Орелия еще не успела оглядеться, но почувствовала, что волнение пропало. Перед ней стояла Серафима, веселая толстушка, которая была пансионеркой в монастыре и училась с ней вместе в одном классе по рукоделию. Серафима была одной из воспитанниц, которая дружески относилась к сиротам. Она поприветствовала Орелию на правах старой подружки.
— Как я рада, что ты здесь! На десятки миль вокруг нет ни одной моей сверстницы. Я слышала о тебе много интригующего, Орелия. Маманутверждает, что Чарлз Пуатевэн пылает к тебе нежными чувствами. Неудивительно, ты такая миленькая!
— Я просто с ним встречалась, — пожав плечами, возразила Орелия.
— Ну, это он настоял, чтобы его тетушка пригласила тебя. Маманговорит, что ты связана с какой-то тайной, а Мишель Жардэн говорит каждому встречному, что у твоей семьи самое лучшее происхождение по кровным узам и что ты, вполне вероятно, будешь провозглашена наследницей. Как это здорово, Орелия, я просто обожаю тайны.
— А я нет, — сказала Орелия. — Мне хочется разрешить ее.
— Неужели ты на самом деле не знаешь, кто ты? — воскликнула Серафима. — Как здорово! А я только что жаловалась, что здесь, в Террбоне, ничего не происходит.
Проявляемый Серафимой к ней интерес и ее пылкий энтузиазм позволил Орелии чувствовать себя более уверенной в радушном приеме, что было для нее большим утешением, тем более, что она вскоре заметила свою золотоволосую сестру, стоявшую в другом конце комнаты. Нанетт с серьезным видом разговаривала с Алексом Арчером, который был просто неотразим в своем темном сюртуке и брюках, хотя у него был ужасно несчастный вид. Они о чем-то спорили. Нанетт, судя по всему, о чем-то его умоляла. Орелия была уверена, что Нанетт ее заметила, так как она, задрав подбородок, тут же повернулась к ней спиной. Это был, несомненно, намеренный, доставивший ей душевную боль, вызов. Ее сестра так же отреклась от нее, как и ее мать.
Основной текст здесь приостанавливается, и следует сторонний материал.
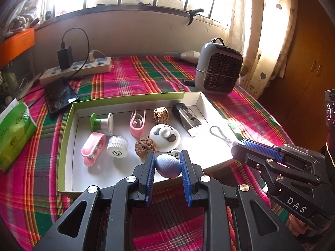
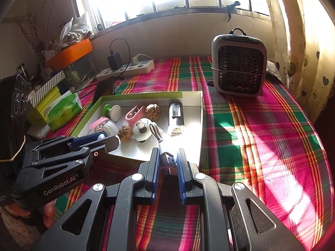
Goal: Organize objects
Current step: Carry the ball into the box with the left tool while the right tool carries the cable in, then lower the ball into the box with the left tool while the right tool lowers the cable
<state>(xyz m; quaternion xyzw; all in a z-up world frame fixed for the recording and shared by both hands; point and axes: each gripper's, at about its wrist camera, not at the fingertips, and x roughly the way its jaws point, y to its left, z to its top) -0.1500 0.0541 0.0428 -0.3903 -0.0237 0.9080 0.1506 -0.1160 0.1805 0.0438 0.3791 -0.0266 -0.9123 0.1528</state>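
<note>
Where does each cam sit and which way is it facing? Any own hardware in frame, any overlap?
Left wrist: on the left gripper, looking forward over the white box toward the window; its fingers clamp a lilac ball; right gripper enters at right.
Right wrist: on the right gripper, same heading, fingers shut on a grey strap clip; left gripper at left.
Shared: box, heater, power strip.

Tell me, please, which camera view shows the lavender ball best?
The left wrist view: the lavender ball sits large and unobstructed between the left tongs. In the right wrist view only a pale sliver peeks from those tongs.
</note>
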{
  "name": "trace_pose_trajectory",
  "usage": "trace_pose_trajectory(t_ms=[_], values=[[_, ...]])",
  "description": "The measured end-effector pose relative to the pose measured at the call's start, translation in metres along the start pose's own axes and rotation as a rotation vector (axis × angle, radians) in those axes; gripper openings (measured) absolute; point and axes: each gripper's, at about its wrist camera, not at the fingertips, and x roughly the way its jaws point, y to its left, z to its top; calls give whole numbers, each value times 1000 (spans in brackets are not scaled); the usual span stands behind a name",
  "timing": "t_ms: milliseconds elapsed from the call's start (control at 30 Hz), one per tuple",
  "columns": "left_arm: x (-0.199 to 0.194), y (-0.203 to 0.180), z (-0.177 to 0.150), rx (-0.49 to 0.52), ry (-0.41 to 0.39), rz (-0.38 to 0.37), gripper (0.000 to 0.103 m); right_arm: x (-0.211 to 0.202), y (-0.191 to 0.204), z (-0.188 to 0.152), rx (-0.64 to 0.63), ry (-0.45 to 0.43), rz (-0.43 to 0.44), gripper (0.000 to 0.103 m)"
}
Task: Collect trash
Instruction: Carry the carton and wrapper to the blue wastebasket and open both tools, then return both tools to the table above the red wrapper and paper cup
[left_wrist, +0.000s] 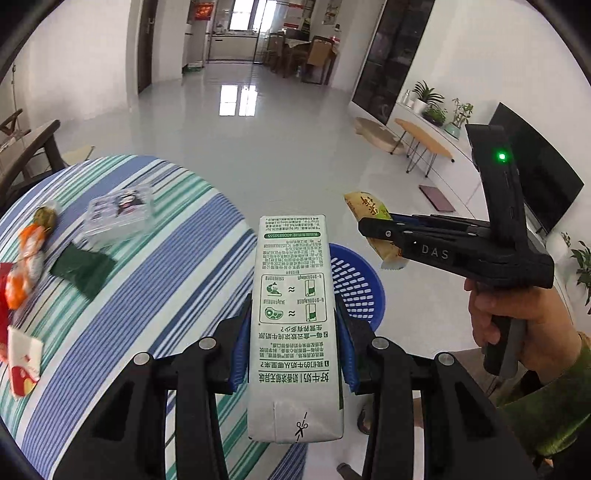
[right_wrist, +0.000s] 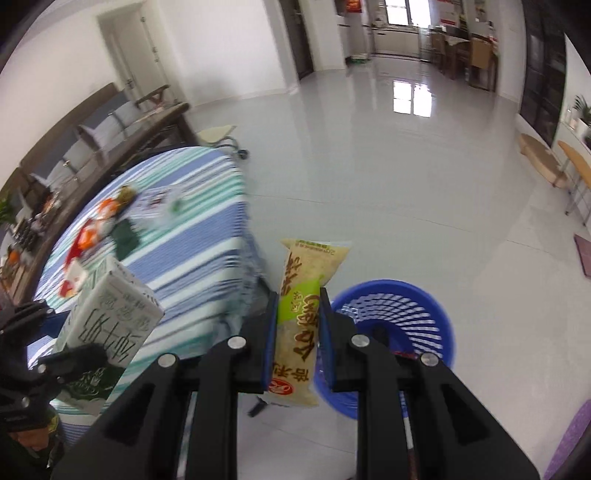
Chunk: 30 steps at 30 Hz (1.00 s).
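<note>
Left gripper (left_wrist: 291, 339) clamps milk carton (left_wrist: 291, 314) — right gripper (right_wrist: 297, 332) pinches snack packet (right_wrist: 303, 317) above blue basket (right_wrist: 424, 314).

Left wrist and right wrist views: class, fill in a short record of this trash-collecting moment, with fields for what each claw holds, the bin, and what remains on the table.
left claw: shut on milk carton, clamped on both sides
right claw: shut on snack packet, yellow and green
bin: blue basket on the floor beside the table, below both claws
table: striped tablecloth
left on table: clear plastic box, dark green wrapper, orange wrapper, red and white wrapper
</note>
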Motion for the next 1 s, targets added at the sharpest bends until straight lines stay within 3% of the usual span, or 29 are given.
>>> trace_pose_trajectory(t_ms=[133,300,500,533,567,600,667,800,867,933,1000], values=[[52,-21,19,-21,41,-59,40,17,-49,-1,51,20,-40,19],[124,-42,34,-42,90,-81,41,37,-89,-5,102,48,-55,19],[186,-50,38,-50,126,-75,41,61,-123,-11,199,71,-7,22],[193,-50,38,-50,126,-76,41,65,-127,-12,210,78,-3,28],[202,-51,39,-48,125,-75,43,68,-129,-12,223,78,-4,45],[211,-51,40,-46,127,-69,54,69,-134,-14,244,73,-12,53],[224,-50,42,-49,132,-43,69,67,-145,-14,280,66,-22,57],[215,-50,47,-52,113,-40,78,48,-149,-10,286,24,-81,58],[189,-54,47,-35,73,-46,86,33,-143,-8,271,-18,-129,82],[157,-59,47,-11,27,-45,91,22,-131,-9,253,-61,-178,93],[120,-60,43,4,-12,-53,94,13,-113,-11,213,-84,-205,93]])
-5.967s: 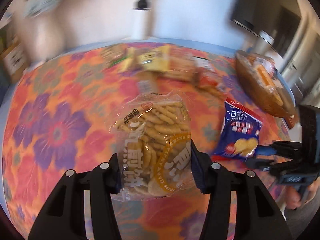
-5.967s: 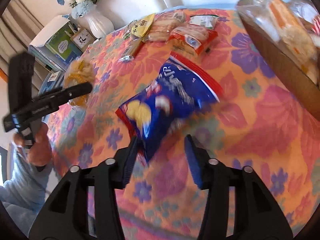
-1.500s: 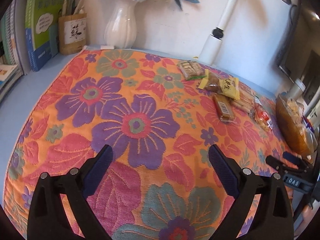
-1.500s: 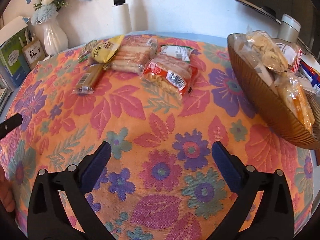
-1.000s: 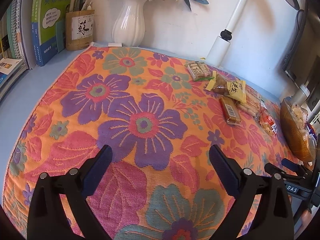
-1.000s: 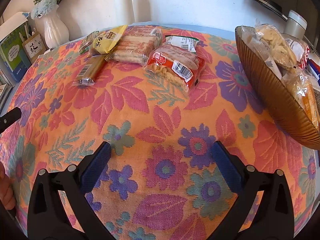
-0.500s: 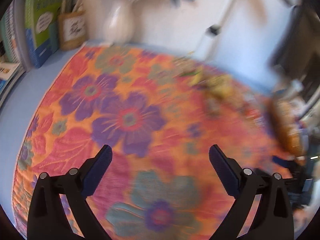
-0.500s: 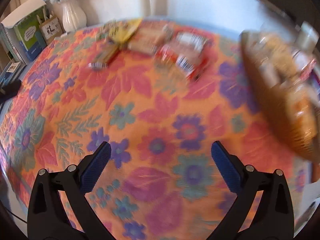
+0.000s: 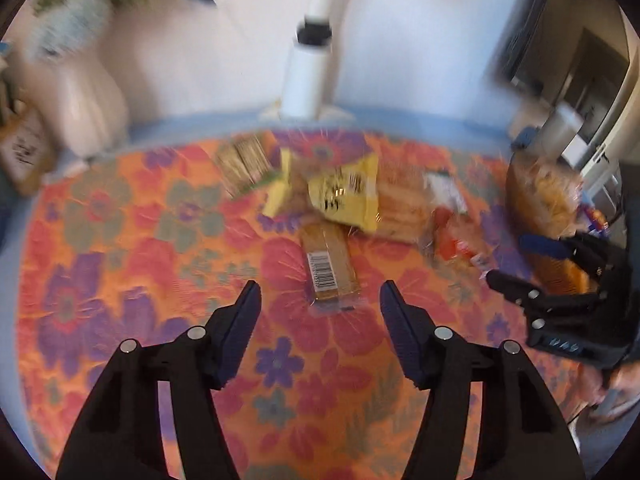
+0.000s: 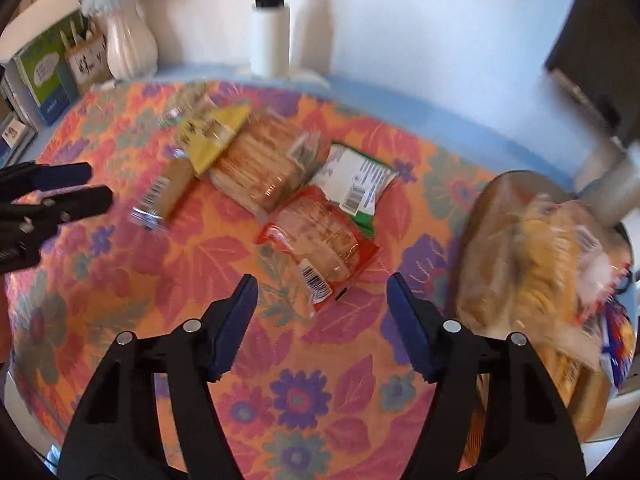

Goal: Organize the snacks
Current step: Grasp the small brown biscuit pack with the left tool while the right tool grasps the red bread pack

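My left gripper [image 9: 320, 300] is closing; its blue pads have not met anything, and the brown barcoded bar [image 9: 329, 267] lies in line with the gap, just beyond the fingertips, on the flowered cloth [image 9: 120, 280]. Further out from it sit a yellow packet [image 9: 347, 196] and a striped packet [image 9: 244, 166] to its left, blurred.

My right gripper [image 10: 320, 296] is also closing, nothing pressed between its pads. The red-edged cracker pack [image 10: 318, 250] lies straight ahead, its near end just past my fingertips. Beyond it are a green-and-white packet [image 10: 358, 186] and a clear cracker pack [image 10: 266, 168]. Off to the right of these jaws stands the brown basket [image 10: 472, 248], already holding bagged snacks. A white vase [image 10: 128, 46] and books [image 10: 40, 72] stand far back left.
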A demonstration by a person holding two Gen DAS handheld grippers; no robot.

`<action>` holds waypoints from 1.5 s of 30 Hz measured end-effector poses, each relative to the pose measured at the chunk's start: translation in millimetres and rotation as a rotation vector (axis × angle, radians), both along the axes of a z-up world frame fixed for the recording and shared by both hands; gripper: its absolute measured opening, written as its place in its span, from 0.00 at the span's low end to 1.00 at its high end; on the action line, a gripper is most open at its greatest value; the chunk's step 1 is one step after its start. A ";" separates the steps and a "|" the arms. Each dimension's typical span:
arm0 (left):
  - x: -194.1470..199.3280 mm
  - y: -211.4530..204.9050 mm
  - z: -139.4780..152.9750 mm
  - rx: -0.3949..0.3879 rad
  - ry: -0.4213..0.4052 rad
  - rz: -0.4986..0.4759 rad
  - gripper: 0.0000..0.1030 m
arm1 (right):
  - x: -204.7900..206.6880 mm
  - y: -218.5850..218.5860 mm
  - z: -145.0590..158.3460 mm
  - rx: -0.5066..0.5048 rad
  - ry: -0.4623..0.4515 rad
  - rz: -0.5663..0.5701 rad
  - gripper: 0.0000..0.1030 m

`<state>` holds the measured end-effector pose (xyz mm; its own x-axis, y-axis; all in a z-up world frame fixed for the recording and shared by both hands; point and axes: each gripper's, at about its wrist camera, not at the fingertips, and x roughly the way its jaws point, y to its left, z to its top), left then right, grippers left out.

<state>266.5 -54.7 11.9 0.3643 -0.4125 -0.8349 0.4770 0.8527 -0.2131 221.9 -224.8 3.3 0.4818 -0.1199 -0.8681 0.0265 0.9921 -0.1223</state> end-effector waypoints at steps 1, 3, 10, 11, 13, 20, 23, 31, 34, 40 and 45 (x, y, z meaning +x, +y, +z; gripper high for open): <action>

В эту минуту к ней подошел Чарлз Пуатевэн и пригласил на танец. С улыбкой она приняла его приглашение, и вскоре ей уже не давали прохода кавалеры, желавшие с ней потанцевать. Все эти часы, проведенные на балу, казались ей каким-то неуловимым сном. Сколько раз, лежа на жестком матраце в сиротском общежитии, она воображала себя самой красивой девушкой на замечательном балу, но это все были лишь ее фантазии, она это понимала, а вот теперь все происходило на самом деле.
Ее сон благодаря стараниям Мишеля Жардэна и мадам Дюкло стал реальностью, но все же в нем было что-то от кошмара, так как, кружась в вальсе, постоянно кланяясь и приседая в книксене, она все время чувствовала у себя за спиной враждебный взгляд Нанетт, которая не спускала с нее голубых глаз отца, в которых мелькала злоба. Она постоянно избегала ее взгляда и все время о чем-то шепталась с кем-нибудь из гостей.
Наконец, разгорячившись, помня предостережение мадам Дюкло, что она все еще носит траур и не должна танцевать до упаду, оставаясь как можно более скромной и спокойной, она отказала третьему приглашению Чарлза и отправилась наверх, в комнату для дам.